Der Erinnerungskoloss
19. März 2013Der Elefant gehörte bekanntermaßen nicht gerade zu den zentralen Figuren der deutschen Geschichte. Und doch steht er in gewisser Weise sinnbildlich für einen besonderen Abschnitt unserer Vergangenheit: die Kolonialherrschaft über afrikanische Gebiete. "Deutsch-Südwestafrika", "Deutsch-Ostafrika" oder Kamerun stehen stellvertretend für die vergleichsweise kurze Zeit vermeintlich deutscher Kolonial-"Herrlichkeit", die mit dem verlorenen Ersten Weltkrieg 1918 abrupt endete. Damit wollten sich viele Deutsche allerdings nicht abfinden – und so kam auch dieser Elefant nach Bremen.
Die Kaufleute der Hansestadt hatten vom einstigen Kolonialhandel kräftig profitiert. Und so ging von ihnen Mitte der 1920er Jahre die Initiative aus, ein sogenanntes "Reichskolonial-Ehrenmal" zu schaffen. Es sollte an die einstigen Besitzungen erinnern und ein Appell für deren Wiedergewinnung sein. So entstand ein gleichermaßen wehmütiger wie politisch aggressiver Ort der Erinnerung.
Am 7. Juli 1932 feierte man die offizielle Einweihung des wahrhaft monströsen Bauwerks: Zehn Meter ragt der Elefant in die Höhe, aus Klinkern gemauert, unter ihm befindet sich eine Krypta, in der ein regelrechter Kult um die einstigen Kolonien zelebriert wurde: Auf einem steinernen Tisch liegt ein Buch mit den 1.490 Namen der im Ersten Weltkrieg in den Kolonien gefallenen Soldaten.
Spätestens nach dem Zweiten Weltkrieg war dann allen klar, dass die Kolonien für immer verloren sind – und das steinerne Ehrenmal in Bremen verfiel.

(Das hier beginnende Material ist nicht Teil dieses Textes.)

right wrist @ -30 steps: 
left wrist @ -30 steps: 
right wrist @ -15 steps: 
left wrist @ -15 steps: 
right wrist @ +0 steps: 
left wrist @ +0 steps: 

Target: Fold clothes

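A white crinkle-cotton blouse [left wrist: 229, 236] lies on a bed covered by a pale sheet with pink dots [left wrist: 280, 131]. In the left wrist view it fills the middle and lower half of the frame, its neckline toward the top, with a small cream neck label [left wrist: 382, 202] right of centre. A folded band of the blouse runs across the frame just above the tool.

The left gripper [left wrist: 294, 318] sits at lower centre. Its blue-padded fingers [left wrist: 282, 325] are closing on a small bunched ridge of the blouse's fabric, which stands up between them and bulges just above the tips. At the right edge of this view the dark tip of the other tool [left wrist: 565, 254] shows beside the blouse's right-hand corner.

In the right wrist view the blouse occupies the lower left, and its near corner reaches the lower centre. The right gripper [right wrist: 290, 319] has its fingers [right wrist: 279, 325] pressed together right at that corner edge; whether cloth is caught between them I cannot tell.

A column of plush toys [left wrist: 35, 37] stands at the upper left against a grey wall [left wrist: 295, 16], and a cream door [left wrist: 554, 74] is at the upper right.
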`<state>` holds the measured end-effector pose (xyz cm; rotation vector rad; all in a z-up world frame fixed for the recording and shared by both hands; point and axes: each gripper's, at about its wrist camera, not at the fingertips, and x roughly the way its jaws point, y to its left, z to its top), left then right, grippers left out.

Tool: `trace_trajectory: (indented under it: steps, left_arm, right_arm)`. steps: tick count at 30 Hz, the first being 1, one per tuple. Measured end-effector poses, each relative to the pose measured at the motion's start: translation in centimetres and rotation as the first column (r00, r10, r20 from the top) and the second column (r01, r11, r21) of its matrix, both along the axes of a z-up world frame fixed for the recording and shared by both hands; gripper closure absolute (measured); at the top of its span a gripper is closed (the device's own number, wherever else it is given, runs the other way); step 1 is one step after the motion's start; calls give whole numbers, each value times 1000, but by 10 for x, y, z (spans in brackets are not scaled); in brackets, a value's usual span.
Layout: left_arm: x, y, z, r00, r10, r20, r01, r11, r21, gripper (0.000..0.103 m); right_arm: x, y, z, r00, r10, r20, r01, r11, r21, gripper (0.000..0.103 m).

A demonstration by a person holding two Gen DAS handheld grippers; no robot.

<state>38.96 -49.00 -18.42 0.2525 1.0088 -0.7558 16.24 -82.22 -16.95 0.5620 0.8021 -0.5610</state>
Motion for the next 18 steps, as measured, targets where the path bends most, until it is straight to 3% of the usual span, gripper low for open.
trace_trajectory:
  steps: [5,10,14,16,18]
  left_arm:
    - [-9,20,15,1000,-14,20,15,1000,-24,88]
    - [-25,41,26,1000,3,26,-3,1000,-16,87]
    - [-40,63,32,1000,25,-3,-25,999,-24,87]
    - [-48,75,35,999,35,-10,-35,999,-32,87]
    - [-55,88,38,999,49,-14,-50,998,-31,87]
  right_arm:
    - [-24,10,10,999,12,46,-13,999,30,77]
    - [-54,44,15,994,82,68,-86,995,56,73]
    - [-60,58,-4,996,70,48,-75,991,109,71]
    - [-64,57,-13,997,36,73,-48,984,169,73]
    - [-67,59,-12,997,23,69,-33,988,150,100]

Erst nach seiner Umwidmung von 1987 in ein "Anti-Kolonialdenkmal" wurde es saniert. Heute erinnert es auch an die Verantwortung, die den Deutschen aus diesem Abschnitt ihrer Geschichte erwächst. Denn noch immer sind Herrschaft und Verbrechen der Kolonialzeit im kollektiven Gedächtnis der Deutschen seltsam unterrepräsentiert. So gesehen hat der riesige Elefant in Bremen als Figur der deutschen Geschichte – allerdings unter anderen Vorzeichen – heute noch immer eine wichtige Erinnerungsfunktion.